(Data items)
● ● ●
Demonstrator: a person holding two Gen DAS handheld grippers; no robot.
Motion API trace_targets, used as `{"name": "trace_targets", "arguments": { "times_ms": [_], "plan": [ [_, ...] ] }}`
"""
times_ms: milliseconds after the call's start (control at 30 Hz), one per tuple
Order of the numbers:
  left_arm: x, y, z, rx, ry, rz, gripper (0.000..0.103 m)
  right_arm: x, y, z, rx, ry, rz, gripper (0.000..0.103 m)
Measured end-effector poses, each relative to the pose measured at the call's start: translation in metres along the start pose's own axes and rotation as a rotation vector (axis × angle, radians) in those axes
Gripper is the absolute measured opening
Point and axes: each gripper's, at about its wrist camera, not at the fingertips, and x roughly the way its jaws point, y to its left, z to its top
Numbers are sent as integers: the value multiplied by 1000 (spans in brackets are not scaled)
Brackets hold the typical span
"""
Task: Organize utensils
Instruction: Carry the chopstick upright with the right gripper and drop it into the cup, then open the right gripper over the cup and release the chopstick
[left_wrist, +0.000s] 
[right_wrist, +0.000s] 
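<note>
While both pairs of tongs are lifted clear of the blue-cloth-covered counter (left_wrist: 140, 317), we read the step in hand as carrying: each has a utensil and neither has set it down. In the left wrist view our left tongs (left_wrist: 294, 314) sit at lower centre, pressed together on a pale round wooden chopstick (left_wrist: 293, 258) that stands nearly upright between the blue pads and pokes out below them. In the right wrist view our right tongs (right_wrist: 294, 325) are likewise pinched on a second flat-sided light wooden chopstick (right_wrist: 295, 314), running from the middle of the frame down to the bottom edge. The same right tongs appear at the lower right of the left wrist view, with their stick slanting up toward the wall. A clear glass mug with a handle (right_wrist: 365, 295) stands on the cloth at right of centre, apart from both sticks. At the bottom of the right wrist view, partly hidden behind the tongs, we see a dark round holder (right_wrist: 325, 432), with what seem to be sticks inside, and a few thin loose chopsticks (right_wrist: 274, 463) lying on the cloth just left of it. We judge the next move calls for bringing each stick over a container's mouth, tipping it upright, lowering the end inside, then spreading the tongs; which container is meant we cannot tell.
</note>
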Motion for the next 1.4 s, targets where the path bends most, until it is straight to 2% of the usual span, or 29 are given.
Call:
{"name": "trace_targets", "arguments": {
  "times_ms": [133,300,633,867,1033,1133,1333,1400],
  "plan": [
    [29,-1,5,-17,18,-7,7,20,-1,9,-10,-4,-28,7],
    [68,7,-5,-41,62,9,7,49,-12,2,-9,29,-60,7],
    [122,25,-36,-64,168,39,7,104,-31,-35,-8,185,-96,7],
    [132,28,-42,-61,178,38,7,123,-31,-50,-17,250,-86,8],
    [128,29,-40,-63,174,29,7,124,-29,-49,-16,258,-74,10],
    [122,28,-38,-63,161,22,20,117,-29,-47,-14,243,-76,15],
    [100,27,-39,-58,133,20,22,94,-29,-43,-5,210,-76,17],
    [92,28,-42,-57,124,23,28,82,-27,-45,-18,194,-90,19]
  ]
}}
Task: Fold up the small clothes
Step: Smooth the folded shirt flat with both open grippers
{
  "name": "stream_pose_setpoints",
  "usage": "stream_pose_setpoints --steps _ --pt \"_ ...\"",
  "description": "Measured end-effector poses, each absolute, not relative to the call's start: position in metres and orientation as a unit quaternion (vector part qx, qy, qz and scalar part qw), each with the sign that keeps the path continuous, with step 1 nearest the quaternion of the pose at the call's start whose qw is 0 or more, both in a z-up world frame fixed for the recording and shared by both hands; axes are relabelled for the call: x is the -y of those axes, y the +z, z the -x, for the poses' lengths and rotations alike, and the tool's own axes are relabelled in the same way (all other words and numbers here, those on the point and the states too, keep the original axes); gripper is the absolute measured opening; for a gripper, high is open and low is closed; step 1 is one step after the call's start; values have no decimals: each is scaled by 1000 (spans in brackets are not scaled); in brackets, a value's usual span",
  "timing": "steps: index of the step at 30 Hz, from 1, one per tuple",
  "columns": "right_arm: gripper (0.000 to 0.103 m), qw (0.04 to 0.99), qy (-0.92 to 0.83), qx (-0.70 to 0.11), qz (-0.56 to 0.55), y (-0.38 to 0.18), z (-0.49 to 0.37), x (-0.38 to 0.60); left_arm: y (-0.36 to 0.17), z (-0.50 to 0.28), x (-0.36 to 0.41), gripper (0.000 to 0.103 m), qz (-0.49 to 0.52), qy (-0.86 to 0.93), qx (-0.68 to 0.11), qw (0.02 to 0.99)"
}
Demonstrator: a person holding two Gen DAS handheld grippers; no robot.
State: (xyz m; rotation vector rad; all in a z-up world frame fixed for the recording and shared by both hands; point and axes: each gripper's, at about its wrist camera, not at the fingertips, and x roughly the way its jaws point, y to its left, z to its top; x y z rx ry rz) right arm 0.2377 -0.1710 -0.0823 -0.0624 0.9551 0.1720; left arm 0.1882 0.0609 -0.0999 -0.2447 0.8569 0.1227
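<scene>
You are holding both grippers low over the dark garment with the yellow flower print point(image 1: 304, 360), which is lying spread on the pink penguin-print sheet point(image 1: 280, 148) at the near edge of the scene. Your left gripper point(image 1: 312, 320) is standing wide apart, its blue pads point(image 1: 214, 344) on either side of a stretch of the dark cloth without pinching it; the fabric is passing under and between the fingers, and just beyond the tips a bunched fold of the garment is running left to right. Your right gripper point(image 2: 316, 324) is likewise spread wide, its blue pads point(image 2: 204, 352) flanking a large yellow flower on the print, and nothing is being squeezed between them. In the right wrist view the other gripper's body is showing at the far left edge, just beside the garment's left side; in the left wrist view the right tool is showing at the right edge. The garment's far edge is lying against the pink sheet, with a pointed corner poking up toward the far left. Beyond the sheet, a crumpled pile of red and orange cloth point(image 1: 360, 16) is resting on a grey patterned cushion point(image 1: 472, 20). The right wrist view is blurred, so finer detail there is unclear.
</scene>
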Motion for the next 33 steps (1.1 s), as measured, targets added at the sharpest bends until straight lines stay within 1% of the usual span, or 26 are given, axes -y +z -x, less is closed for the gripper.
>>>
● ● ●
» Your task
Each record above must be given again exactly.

» Solution for this exercise
Demonstrator: a person holding two Gen DAS handheld grippers; no robot.
Motion API trace_targets, used as `{"name": "trace_targets", "arguments": { "times_ms": [_], "plan": [ [_, ...] ] }}`
"""
times_ms: milliseconds after the call's start (control at 30 Hz), one per tuple
Order of the numbers:
  left_arm: x, y, z, rx, ry, rz, gripper (0.000..0.103 m)
  right_arm: x, y, z, rx, ry, rz, gripper (0.000..0.103 m)
Measured end-effector poses, each relative to the pose measured at the call's start: translation in metres along the start pose's own axes and rotation as a rotation vector (axis × angle, radians) in those axes
Gripper is the absolute measured opening
Point and axes: each gripper's, at about its wrist camera, not at the fingertips, and x roughly the way its jaws point, y to its left, z to its top
Numbers are sent as integers: the value multiplied by 1000 (spans in brackets are not scaled)
Brackets hold the typical span
"""
Task: Organize utensils
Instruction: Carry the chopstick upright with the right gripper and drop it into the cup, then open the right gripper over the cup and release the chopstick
[left_wrist, +0.000s] 
[right_wrist, +0.000s] 
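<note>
While both pairs of tongs are lifted clear of the blue-cloth-covered counter (left_wrist: 140, 317), we read the step in hand as carrying: each has a utensil and neither has set it down. In the left wrist view our left tongs (left_wrist: 294, 314) sit at lower centre, pressed together on a pale round wooden chopstick (left_wrist: 293, 258) that stands nearly upright between the blue pads and pokes out below them. In the right wrist view our right tongs (right_wrist: 294, 325) are likewise pinched on a second flat-sided light wooden chopstick (right_wrist: 295, 314), running from the middle of the frame down to the bottom edge. The same right tongs appear at the lower right of the left wrist view, with their stick slanting up toward the wall. A clear glass mug with a handle (right_wrist: 365, 295) stands on the cloth at right of centre, apart from both sticks. At the bottom of the right wrist view, partly hidden behind the tongs, we see a dark round holder (right_wrist: 325, 432), with what seem to be sticks inside, and a few thin loose chopsticks (right_wrist: 274, 463) lying on the cloth just left of it. We judge the next move calls for bringing each stick over a container's mouth, tipping it upright, lowering the end inside, then spreading the tongs; which container is meant we cannot tell.
</note>
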Motion for the next 1.4 s, targets where the path bends most, until it is straight to 2% of the usual span, or 29 are given.
Call:
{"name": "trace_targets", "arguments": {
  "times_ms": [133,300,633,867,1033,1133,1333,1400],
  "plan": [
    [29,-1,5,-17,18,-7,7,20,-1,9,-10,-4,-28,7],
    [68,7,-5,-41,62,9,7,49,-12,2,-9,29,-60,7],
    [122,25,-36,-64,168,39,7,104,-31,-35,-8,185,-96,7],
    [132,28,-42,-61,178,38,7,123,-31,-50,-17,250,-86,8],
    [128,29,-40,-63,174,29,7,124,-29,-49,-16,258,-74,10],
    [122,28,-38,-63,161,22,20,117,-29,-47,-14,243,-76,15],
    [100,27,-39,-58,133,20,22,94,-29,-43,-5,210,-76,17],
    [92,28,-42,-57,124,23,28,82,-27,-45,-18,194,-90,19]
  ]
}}
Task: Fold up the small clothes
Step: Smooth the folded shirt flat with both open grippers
{
  "name": "stream_pose_setpoints",
  "usage": "stream_pose_setpoints --steps _ --pt \"_ ...\"",
  "description": "Measured end-effector poses, each absolute, not relative to the call's start: position in metres and orientation as a unit quaternion (vector part qx, qy, qz and scalar part qw), each with the sign that keeps the path continuous, with step 1 nearest the quaternion of the pose at the call's start whose qw is 0 or more, both in a z-up world frame fixed for the recording and shared by both hands; axes are relabelled for the call: x is the -y of those axes, y the +z, z the -x, for the poses' lengths and rotations alike, and the tool's own axes are relabelled in the same way (all other words and numbers here, those on the point and the states too, keep the original axes); gripper is the absolute measured opening; for a gripper, high is open and low is closed; step 1 is one step after the call's start; values have no decimals: each is scaled by 1000 (spans in brackets are not scaled); in brackets, a value's usual span",
  "timing": "steps: index of the step at 30 Hz, from 1, one per tuple",
  "columns": "right_arm: gripper (0.000 to 0.103 m), qw (0.04 to 0.99), qy (-0.92 to 0.83), qx (-0.70 to 0.11), qz (-0.56 to 0.55), y (-0.38 to 0.18), z (-0.49 to 0.37), x (-0.38 to 0.60); left_arm: y (-0.36 to 0.17), z (-0.50 to 0.28), x (-0.36 to 0.41), gripper (0.000 to 0.103 m), qz (-0.49 to 0.52), qy (-0.86 to 0.93), qx (-0.68 to 0.11), qw (0.02 to 0.99)"
}
Demonstrator: a person holding two Gen DAS handheld grippers; no robot.
State: (xyz m; rotation vector rad; all in a z-up world frame fixed for the recording and shared by both hands; point and axes: each gripper's, at about its wrist camera, not at the fingertips, and x roughly the way its jaws point, y to its left, z to its top; x y z rx ry rz) right arm 0.2377 -0.1710 -0.0823 -0.0624 0.9551 0.1720; left arm 0.1882 0.0609 -0.0999 -0.2447 0.8569 0.1227
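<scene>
You are holding both grippers low over the dark garment with the yellow flower print point(image 1: 304, 360), which is lying spread on the pink penguin-print sheet point(image 1: 280, 148) at the near edge of the scene. Your left gripper point(image 1: 312, 320) is standing wide apart, its blue pads point(image 1: 214, 344) on either side of a stretch of the dark cloth without pinching it; the fabric is passing under and between the fingers, and just beyond the tips a bunched fold of the garment is running left to right. Your right gripper point(image 2: 316, 324) is likewise spread wide, its blue pads point(image 2: 204, 352) flanking a large yellow flower on the print, and nothing is being squeezed between them. In the right wrist view the other gripper's body is showing at the far left edge, just beside the garment's left side; in the left wrist view the right tool is showing at the right edge. The garment's far edge is lying against the pink sheet, with a pointed corner poking up toward the far left. Beyond the sheet, a crumpled pile of red and orange cloth point(image 1: 360, 16) is resting on a grey patterned cushion point(image 1: 472, 20). The right wrist view is blurred, so finer detail there is unclear.
</scene>
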Motion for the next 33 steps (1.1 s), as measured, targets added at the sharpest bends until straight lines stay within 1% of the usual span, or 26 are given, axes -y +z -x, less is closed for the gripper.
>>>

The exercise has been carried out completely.